Хотта шел рядом с Риткой, отвлекаясь, чтобы пошарить в высокой, похожей на золотистую шерсть, траве или потрясти звенящие на ветру деревья. Найдя искорку, он убирал ее к остальным. Ритка тоже пыталась искать, но пока поймала только одного зайчика, да и тот сам опустился ей на ладонь.

– Экий баловник, сам тебе в руки идет, – усмехнулся Хотта. – Как тебя звать-то хоть?

– Ритка. Маргарита, – пояснила она, – но я предпочитаю просто Ритка.

Хотта цокнул языком, но ничего не сказал, и Ритке осталось только гадать, не останется ли она и дальше тетёхой. А банка с зайцами тем временем все наполнялась, и все ярче светилась ровным, теплым светом.

– Хватит, должно быть, – наконец сказал Хотта, заглядывая в банку. – Пойдем, Ритка-Маргаритка, сейчас самое интересное будет.

Они прошли дальше по каменной мостовой. В одном месте несколько камней было выломано, из-под земли пахло сыростью и страхом. Рядом суетилось несколько похожих на Хотту существ. Они ловили пролетающий мимо серебристый ветер и так ловко и быстро мяли его в лапках, что он уплотнялся, становился податливым и гибким, как глина.

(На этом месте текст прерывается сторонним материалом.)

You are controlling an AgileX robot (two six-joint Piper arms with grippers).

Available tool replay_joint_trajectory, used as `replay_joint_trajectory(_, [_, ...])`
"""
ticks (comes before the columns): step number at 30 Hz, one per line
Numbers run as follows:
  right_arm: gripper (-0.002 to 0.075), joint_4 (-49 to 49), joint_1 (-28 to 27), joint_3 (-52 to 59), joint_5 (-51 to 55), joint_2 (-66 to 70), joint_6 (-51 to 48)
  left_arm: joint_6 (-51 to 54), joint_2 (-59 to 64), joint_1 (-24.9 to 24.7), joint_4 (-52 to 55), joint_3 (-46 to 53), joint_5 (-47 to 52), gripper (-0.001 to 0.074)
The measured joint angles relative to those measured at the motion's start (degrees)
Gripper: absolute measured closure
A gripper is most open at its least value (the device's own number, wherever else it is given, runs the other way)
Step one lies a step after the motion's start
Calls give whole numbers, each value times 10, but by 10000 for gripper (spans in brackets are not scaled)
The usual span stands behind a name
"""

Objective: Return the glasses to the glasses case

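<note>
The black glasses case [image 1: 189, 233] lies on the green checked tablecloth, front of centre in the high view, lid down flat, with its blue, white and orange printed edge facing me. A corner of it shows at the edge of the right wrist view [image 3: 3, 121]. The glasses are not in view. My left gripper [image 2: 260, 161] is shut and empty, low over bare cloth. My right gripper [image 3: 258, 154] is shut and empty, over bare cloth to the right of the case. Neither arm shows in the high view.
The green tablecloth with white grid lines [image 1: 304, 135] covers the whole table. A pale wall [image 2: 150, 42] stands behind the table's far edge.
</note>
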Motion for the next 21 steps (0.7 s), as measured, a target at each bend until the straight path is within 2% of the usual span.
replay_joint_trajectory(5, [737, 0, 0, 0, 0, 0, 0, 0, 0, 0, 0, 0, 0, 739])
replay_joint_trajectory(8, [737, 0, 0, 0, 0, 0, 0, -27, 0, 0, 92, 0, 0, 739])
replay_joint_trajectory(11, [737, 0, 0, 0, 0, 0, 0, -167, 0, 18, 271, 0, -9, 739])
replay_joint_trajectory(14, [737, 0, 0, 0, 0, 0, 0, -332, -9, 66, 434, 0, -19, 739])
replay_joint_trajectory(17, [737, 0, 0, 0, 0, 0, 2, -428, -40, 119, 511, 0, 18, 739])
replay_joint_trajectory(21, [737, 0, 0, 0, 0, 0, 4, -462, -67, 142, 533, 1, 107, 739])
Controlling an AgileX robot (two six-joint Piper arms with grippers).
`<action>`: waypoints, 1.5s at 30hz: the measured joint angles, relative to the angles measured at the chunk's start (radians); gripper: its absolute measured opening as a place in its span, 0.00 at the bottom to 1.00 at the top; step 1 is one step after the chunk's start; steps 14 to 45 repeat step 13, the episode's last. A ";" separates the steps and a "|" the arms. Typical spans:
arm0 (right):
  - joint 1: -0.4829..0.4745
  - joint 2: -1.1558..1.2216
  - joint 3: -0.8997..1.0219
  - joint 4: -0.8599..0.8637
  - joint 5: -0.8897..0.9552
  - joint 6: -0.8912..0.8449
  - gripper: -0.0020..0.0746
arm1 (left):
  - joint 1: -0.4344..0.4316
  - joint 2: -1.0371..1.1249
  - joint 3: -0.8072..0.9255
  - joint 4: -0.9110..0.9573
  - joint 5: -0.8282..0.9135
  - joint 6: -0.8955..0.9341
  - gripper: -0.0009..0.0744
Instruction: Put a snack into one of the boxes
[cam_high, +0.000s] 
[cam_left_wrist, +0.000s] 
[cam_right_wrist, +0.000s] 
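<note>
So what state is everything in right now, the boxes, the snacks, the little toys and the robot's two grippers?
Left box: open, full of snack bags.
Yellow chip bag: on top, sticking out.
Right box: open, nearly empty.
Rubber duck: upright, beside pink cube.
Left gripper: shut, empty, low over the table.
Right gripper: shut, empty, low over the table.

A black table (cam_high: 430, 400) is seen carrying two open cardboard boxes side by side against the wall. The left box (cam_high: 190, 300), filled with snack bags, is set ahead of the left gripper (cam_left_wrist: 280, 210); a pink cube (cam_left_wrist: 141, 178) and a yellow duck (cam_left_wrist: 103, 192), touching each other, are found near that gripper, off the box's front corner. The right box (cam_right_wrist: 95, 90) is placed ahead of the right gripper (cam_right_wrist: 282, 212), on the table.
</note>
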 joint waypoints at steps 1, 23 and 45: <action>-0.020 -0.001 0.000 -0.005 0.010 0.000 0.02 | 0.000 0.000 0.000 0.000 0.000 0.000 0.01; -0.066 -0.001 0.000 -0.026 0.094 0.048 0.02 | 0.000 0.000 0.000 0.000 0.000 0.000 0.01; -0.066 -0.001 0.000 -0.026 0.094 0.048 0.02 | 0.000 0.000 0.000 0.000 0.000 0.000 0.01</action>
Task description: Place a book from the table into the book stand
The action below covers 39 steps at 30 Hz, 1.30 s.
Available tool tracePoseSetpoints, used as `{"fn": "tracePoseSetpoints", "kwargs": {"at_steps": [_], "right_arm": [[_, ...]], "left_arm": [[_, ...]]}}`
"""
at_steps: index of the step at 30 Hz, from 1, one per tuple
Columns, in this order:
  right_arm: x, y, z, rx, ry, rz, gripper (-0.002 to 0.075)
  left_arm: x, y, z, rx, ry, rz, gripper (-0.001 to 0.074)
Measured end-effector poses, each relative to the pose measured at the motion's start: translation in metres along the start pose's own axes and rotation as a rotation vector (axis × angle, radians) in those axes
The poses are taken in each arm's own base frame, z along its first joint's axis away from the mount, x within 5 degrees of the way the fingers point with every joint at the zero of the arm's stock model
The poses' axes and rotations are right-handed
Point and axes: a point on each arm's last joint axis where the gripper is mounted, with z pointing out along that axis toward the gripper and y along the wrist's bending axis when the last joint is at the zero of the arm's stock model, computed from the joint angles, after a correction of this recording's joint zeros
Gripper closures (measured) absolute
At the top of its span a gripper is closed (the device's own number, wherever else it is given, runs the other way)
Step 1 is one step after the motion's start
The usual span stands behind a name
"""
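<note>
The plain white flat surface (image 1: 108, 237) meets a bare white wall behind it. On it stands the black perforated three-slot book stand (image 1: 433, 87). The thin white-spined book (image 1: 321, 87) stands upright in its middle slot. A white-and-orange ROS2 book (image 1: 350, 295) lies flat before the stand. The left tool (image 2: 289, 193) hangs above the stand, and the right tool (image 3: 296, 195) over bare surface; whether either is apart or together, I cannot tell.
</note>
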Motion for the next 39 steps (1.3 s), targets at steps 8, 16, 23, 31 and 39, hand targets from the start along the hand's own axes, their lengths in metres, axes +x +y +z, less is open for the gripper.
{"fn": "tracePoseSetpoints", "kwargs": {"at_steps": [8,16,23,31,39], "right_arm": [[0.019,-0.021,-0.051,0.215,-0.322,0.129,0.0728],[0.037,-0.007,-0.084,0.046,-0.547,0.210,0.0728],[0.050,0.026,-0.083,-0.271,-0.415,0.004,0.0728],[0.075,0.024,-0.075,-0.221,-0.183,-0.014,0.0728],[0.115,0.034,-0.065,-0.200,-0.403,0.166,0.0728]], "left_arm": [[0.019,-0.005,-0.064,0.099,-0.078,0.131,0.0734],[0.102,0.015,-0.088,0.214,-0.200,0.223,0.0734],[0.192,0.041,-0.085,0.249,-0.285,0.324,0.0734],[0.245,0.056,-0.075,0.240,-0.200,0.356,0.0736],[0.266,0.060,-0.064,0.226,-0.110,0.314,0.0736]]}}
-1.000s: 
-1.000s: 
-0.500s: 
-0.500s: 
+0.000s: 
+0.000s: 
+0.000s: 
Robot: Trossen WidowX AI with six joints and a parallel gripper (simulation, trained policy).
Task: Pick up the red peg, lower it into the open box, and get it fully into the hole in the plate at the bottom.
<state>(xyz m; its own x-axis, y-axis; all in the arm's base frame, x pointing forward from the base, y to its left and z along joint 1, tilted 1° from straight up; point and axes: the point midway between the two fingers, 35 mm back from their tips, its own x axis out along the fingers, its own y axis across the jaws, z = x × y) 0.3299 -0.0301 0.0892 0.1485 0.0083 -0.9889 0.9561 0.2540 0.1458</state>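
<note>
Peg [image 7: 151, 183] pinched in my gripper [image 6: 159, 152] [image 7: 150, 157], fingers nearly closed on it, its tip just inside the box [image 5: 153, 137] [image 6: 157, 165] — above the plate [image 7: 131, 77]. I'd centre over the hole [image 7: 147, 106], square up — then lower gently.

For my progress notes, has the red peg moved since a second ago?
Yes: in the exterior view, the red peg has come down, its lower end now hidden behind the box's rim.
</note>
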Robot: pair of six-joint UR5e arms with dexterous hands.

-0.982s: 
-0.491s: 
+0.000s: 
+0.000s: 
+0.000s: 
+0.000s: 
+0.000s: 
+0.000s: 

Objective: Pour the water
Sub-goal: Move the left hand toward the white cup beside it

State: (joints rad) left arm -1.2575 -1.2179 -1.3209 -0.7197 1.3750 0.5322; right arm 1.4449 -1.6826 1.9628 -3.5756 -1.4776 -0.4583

Этой легкой серебристой глиной заделывали щель в дороге.

– Опять чрево проснулось, – обронил Хотта, – хорошо на виду, быстро залатают.

Ритка хотела было спросить, что это за чрево такое, но они уже пришли. В ложбинке между высоких деревьев лежали какие-то палки. Но стоило Хотте взять одну и подвесить банку на специальный крючок, как Ритке все стало понятно. Маленький, похожий на зайца светоч, держал в руках фонарь. Свет от него был теплым, каким-то добрым, и даже немного счастливым. Было приятно просто стоять и греться в его золотистом сиянии.

– Полечись, полечись, – добродушно сказал Хотта, – а то сама вон за ухом уже мохрой зеленой обросла.

Ритка безуспешно попыталась глянуть себе за ухо, закрутилась и чуть не свалилась в ровную, как зеркало, лужу. Там-то она и увидела, задрав вверх волосы, как какая-то противная серо-зеленая слизь, скопившаяся у нее за ухом, шипит и испаряется под светом волшебного фонаря.

– Это во мне тоже что-то плохое было, да? – спросила Ритка, вспоминая то ощущение чужой кукольной головы, которое иногда посещало ее.

– Оно почти во всяком есть, – сказал Хотта, – как простуда. Бывает человек силен, крепок духом, вроде как иммунитет у него. А бывает слабый, тут обидится, там позавидует, так к нему зараза и липнет. А это у нас с тобой, как бы сказать, чай с малиной, – пояснил он, приподнимая фонарь.

Свет от него разливался вокруг, становясь все ярче, так, что Ритке пришлось зажмуриться, а когда она открыла глаза, увидела, что стоят они уже на самой обычной улице. Вокруг, не замечая их, сновали люди. Но, попадая в сияние световых зайцев, чуть вздрагивали, замирая. Хмурые, озабоченные лица наполнялись светом. Разглаживались печальные складки у губ, расправлялись плечи. И сами наполнялись сиянием, будто бы набирая его про запас. Уходили они совсем другими людьми.

– Что, нравится? То-то, – довольно щурясь, сказал Хотта. – В мире нашем есть всякое, Ритка-Маргаритка, хорошее и плохое. За тем, чтобы плохого было не очень много, следят хранители. Так уж вышло, что видели нас люди в давности и показалось им, на зайца похоже, вот мы и стали, сами как зайцы, – погладив длинное пушистое ухо, сказал светоч. – А в Эрмитаже, слыхала поди, коты. Вообще в Петербурге многие хранители котовий вид имеют. Характер, видать, у места такой.

– Ты же говорил, что ты светоч, – спросила Ритка, которая немного запуталась.

– Ну а это тебе что, башмак? – проворчал Хотта показывая ей фонарь. – Петропавловская крепость – место особой силы. Там, вера и надежды людские воплотились в неиссякаемый свет. Ты поняла-то хоть, что сама такого зайца сегодня подобрала?